Growth motivated by incentives
When used properly, incentive-driven growth can draw in a sizable percentage of the target market as new customers, tie them down to a premium price, generate early traction, and set the stage for future income production. Nevertheless, a startup’s long-term goal shouldn’t be incentive-driven growth.
Cashback, commissions, referral bonuses, and other incentive-driven tactics should ideally be used sparingly by businesses in order to generate initial momentum that may subsequently be capitalized with standard pricing models.
However, entrepreneurs frequently use incentive-driven growth to inflate user figures.
Customers grow accustomed to the reduced pricing, and these startups suffer from high customer acquisition costs (CAC). Therefore, such firms would lose throngs of customers without recouping their investment in incentive-driven growth campaigns if incentive-driven growth became commercially unviable.
Scaling too soon
Increasing marketing and payroll expenditures, acquiring important assets, and introducing new features, product lines, or product launches in new markets are all part of scaling operations. This is a business choice that has the potential to dramatically raise your gross burn rate over night, and it can only be justified if it results in a notable boost in sales.

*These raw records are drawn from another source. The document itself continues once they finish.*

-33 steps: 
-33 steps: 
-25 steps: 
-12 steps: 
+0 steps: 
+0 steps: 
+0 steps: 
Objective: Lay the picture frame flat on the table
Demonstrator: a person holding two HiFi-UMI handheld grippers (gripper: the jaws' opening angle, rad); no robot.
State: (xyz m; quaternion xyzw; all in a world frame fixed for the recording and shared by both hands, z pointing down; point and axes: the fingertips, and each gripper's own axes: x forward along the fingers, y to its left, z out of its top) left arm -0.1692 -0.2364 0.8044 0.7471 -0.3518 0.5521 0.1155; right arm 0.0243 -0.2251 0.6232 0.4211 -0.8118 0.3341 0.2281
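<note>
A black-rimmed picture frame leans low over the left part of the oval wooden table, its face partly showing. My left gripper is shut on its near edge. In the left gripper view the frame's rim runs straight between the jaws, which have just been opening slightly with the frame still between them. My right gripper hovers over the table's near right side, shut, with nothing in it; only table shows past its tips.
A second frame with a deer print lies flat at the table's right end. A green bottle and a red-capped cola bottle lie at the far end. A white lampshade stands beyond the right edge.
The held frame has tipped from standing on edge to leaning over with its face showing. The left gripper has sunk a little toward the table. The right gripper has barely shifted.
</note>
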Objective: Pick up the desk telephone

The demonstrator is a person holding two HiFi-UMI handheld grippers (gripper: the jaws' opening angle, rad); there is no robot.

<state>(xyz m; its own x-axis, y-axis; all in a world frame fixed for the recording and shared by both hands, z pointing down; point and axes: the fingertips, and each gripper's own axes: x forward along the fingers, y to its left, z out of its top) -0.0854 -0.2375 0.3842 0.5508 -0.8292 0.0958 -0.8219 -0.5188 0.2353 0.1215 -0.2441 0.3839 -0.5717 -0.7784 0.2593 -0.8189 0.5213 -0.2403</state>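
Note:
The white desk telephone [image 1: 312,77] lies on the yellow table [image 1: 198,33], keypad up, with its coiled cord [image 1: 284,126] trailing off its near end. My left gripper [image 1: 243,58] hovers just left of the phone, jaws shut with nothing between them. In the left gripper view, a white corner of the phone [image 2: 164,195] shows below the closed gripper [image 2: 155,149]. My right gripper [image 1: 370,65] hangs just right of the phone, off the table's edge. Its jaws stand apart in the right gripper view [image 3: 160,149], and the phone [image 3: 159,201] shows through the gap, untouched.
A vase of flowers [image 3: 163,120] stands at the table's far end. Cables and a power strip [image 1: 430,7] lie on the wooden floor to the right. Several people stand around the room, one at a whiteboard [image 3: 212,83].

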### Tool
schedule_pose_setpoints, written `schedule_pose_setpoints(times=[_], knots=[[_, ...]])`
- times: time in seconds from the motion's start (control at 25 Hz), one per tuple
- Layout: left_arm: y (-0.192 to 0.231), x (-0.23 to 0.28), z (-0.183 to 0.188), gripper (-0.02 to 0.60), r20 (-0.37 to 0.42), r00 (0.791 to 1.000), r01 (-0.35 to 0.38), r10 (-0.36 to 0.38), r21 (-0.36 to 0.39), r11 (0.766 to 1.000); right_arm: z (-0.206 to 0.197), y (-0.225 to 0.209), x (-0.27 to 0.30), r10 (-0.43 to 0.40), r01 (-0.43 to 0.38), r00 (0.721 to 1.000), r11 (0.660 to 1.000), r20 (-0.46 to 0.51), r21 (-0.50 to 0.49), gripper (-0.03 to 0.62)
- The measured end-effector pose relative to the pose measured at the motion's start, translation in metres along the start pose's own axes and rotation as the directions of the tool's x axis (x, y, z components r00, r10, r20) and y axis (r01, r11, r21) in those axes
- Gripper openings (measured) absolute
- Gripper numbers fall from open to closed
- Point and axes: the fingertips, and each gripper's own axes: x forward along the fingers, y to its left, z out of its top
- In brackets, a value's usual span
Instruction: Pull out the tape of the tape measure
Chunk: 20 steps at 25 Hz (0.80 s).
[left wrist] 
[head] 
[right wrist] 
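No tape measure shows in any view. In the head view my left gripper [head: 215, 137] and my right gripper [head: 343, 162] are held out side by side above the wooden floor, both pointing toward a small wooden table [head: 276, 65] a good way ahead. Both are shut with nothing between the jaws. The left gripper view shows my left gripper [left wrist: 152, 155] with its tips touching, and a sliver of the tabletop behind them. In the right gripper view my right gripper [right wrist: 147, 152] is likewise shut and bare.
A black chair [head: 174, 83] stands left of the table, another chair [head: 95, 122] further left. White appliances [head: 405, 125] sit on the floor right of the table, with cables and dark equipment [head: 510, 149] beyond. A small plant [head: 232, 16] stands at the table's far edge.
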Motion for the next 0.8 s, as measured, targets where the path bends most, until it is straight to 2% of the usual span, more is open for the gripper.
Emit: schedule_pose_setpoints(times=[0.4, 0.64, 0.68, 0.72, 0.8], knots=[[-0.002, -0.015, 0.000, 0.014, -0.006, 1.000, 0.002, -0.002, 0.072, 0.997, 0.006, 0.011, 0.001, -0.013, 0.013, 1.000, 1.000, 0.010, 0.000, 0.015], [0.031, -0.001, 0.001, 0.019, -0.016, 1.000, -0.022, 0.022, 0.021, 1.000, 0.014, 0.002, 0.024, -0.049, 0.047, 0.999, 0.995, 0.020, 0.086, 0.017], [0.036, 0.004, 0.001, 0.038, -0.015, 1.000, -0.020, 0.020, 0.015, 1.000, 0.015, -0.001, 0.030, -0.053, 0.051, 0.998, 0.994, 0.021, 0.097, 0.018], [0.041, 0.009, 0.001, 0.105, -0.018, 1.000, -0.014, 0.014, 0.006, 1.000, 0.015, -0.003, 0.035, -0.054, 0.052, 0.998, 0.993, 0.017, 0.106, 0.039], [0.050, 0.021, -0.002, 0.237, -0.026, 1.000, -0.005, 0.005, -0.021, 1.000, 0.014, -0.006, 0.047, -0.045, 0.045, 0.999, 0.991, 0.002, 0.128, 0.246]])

In certain instances, a firm may not scale too soon, but it may pivot too soon, putting profits ahead of creating a competitive product. These actions are especially harmful if reducing R&D costs does not result in improved cash flow because the startup will not be compensated for the higher risk of being overtaken by rivals. Although this tactic might reduce the rate of burn, it eventually raises the chance of failure.
Empowering startups to create lasting value!
The foundation of any strategy to reduce cash burn rates is sound financial planning, which includes precise financial forecasts and cautious cash flow management. When founders can quickly distinguish between important and non-essential projects and have a keen sense of when to launch new projects and make strategic changes, burn rate reduction tactics are significantly more successful.